Where an alleged infringer administers a substance A to a subject, and the substance is subsequently transformed to a therapeutic agent X inside the subject’s body, does the administration of the substance A constitute an act of infringement of a patent claiming a method of treatment by administration of the therapeutic agent X?

Consider a patent which claims “administering drug X to a patient ….” Would administration of a prodrug, which is metabolized in a subject’s body to form drug X, infringe such a claim? Consider another patent which claims “administering peptide X to a patient ….”  Would administration of an mRNA vaccine, which is subsequently translated into the claimed peptide X inside a subject’s body, infringe? 

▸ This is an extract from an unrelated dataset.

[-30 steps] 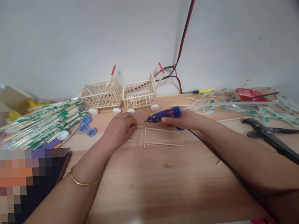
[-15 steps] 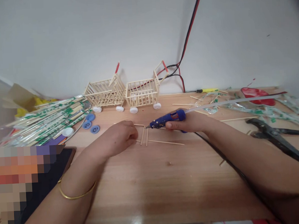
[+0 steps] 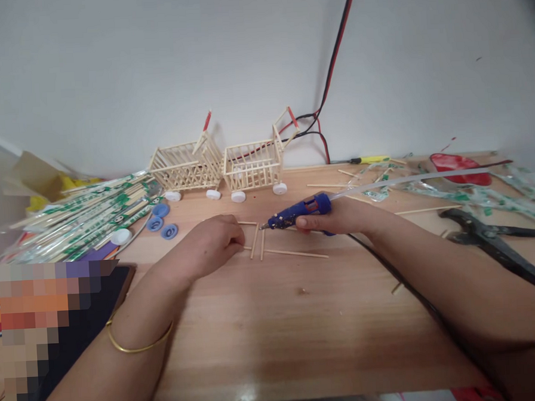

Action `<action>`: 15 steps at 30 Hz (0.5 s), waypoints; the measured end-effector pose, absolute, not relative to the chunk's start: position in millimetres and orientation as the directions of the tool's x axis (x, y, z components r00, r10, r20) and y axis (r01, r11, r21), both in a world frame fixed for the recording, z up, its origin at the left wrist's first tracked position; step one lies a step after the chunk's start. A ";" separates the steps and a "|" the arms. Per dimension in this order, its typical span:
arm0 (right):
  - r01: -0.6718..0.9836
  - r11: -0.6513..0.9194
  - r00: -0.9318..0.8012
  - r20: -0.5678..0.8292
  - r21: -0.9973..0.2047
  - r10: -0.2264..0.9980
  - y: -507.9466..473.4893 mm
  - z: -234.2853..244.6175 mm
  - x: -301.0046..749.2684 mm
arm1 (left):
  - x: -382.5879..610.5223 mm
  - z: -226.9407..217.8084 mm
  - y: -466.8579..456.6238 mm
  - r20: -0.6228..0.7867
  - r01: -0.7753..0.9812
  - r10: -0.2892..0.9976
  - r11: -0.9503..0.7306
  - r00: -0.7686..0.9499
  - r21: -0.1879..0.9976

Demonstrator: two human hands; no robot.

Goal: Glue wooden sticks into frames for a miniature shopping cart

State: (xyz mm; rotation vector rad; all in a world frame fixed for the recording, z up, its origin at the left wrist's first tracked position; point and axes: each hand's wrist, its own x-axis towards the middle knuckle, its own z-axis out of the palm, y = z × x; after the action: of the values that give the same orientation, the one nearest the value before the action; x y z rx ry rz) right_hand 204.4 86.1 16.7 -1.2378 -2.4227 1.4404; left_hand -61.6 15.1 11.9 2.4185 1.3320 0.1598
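Right grip (image 3: 338, 218) is wrapped around the glue gun (image 3: 290, 215), thumb showing on the near side, with the nozzle (image 3: 263, 227) right by the top ends of two short sticks (image 3: 262, 242), though I can't tell if it's actually touching. Left grip (image 3: 216, 242) has its fingers curled in at the other side of the layout, can't tell if they're pinching anything. Sticks lie on the table (image 3: 256, 333) between both grips, carts (image 3: 252, 168) standing behind.
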 end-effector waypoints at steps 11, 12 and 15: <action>0.480 0.312 -0.768 -0.221 -0.820 0.601 77.3 11.9 198.7 | -60.7 13.5 15.0 -0.085 0.804 0.845 -0.465 0.528 0.370; 0.478 0.316 -0.771 -0.219 -0.820 0.598 74.8 12.7 196.8 | -60.5 14.2 15.0 -0.089 0.804 0.844 -0.463 0.528 0.374; 0.506 0.318 -0.762 -0.243 -0.801 0.600 68.1 16.6 191.6 | -60.0 16.6 15.0 -0.092 0.804 0.850 -0.449 0.519 0.389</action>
State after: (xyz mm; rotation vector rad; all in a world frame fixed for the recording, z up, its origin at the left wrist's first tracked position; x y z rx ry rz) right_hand 191.6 68.1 16.6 -1.0403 -2.4682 1.4429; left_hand -60.0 15.0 16.6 2.3795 1.3642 0.1632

US District Court caselaw suggests that in construing the term “administering,” courts would consider the manner by which the initial form is being provided to the subject to determine whether “administering” encompasses in vivo transformation events.

In Schering Corp. v. Glenmark Pharms., Inc., 2008 U.S. Dist. LEXIS 69880 (D.N.J.), the court held that that the term “administering” in the disputed claims covered only administering the pharmaceutical compound, and not the metabolite formed in vivo. The decision was based in part on the term “administering” being used primarily in conjunction with the term “dose” or “dosage” throughout the specification, which suggested that “administering” applies only to those compounds given to a patient externally. 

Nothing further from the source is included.